Li et al. (13) showed that higher adherence to medical treatment in patients with RA was associated with lower disease activity. Similarly, in patients with gout, of whom approximately one-seventh constitute our study population, there is a statistically significant relationship between medication adherence and achievement of treatment goals (14). Therefore, patient adherence to treatment is of paramount importance in the management of RD. Assessing patient adherence to treatment and implementing necessary interventions to increase adherence rates are also crucial in achieving treatment success.
RD is a chronic illness that requires long-term monitoring and often requires the use of multiple medications. They present various medical, social, and economic challenges for patients. In particular, psychological issues, such as depression and anxiety, are more frequently observed in these patients than in the general population (15). Indeed, psychosocial interventions have been shown to have positive effects during the treatment of patients with RA (16). In addition to the positive effects of social support on treatment, one of the most notable findings of our study is that it also enhances patient adherence to treatment.

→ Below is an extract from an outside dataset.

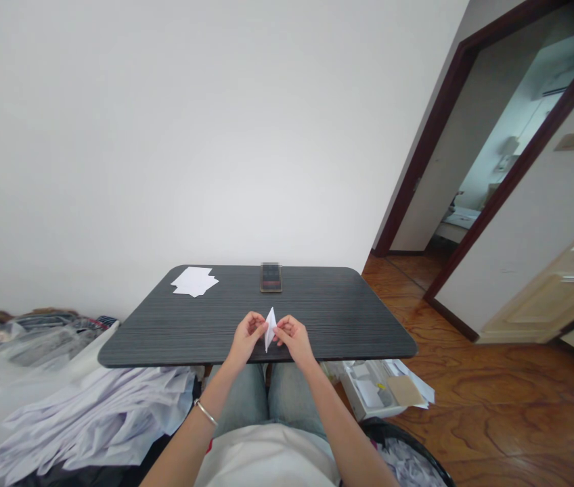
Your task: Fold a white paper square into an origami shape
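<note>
Here, in the head view, the left hand (249, 336) and right hand (293, 338) pinch a narrow folded white paper (270, 329) over the dark tabletop (317, 291) — both grips closed; flat loose sheets (194, 281) remain near the far edge.

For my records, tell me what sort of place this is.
Probably a room in a home: a wooden floor, a cream door standing open, and a heap of cloth piled beside a dark table.
</note>
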`<state>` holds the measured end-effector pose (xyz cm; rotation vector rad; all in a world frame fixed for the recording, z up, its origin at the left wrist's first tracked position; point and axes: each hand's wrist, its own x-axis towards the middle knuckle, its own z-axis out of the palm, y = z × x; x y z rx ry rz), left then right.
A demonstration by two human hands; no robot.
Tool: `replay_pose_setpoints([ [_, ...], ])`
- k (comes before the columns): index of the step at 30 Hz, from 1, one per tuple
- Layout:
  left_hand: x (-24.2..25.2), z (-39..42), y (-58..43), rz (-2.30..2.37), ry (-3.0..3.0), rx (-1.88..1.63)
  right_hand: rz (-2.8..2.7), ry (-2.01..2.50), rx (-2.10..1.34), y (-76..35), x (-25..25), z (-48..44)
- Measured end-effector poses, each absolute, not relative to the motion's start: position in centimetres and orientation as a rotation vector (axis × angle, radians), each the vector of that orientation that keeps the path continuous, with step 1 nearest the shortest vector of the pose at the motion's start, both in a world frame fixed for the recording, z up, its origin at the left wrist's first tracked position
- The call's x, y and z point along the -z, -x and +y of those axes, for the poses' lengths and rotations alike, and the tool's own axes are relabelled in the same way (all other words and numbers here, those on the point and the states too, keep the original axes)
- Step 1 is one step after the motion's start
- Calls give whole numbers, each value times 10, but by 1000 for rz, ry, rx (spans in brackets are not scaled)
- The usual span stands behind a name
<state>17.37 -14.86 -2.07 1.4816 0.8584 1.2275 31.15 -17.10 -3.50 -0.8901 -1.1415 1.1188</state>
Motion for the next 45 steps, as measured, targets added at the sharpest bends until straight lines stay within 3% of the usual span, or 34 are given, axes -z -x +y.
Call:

Polypharmacy is associated with clinical outcomes in patients with RA. As the number of medications used increases, both the rate of side effects and the response to treatment diminishes (17). Additionally, polypharmacy has been found to be associated with disease activity in patients with rheumatoid and PsA (18). Within the scope of RD, polypharmacy occurs at varying rates across different clinical entities, and these rates are significant enough to be taken seriously. Given its relationship with both disease activity and clinical outcomes, polypharmacy presents a challenge in the treatment of RD (19). Considering that our study found that polypharmacy predicted medication non-adherence, the effects of polypharmacy on disease activity and clinical outcomes may be associated with poor treatment adherence.
In 1983, HADS was first introduced by Zigmond and Snaith (20) to assess anxiety and depression in the general patient population. The higher the HADS score, the more severe the symptoms of depression and anxiety can be considered (20). Since then, HADS has been used in various clinical situations. In our study, the HADS score was higher in patients with low treatment adherence than in those with high treatment adherence. In accordance with our study, Du et al. (21) showed that patients with systemic lupus erythematosus who were non-compliant with treatment had higher HADS scores than those who adhered to treatment. This could be due to depressive mood or anxiety triggering a reluctance to adhere to treatment. In this case, the importance of social support should be highlighted.
Study Limitations
The main limitations of this study are its cross-sectional, observational, and single-center design. Another limitation is that there may be biases due to patients’ self-reported measures of adherence, such as the MMAS-8. Future studies with longitudinal designs and more diverse, multicentre samples may provide robust evidence for understanding this relationship.
Conclusion
This study provides valuable information on the diagnostic patterns, clinical and demographic characteristics, and medication adherence of elderly patients with RD. Medication adherence remains a critical factor in the effective management of RD, with demographic factors such as comorbidities and socioeconomic status playing influential roles. Future research should investigate the interactions between clinical, demographic, and behavioral factors and the factors that influence medication adherence in this patient group.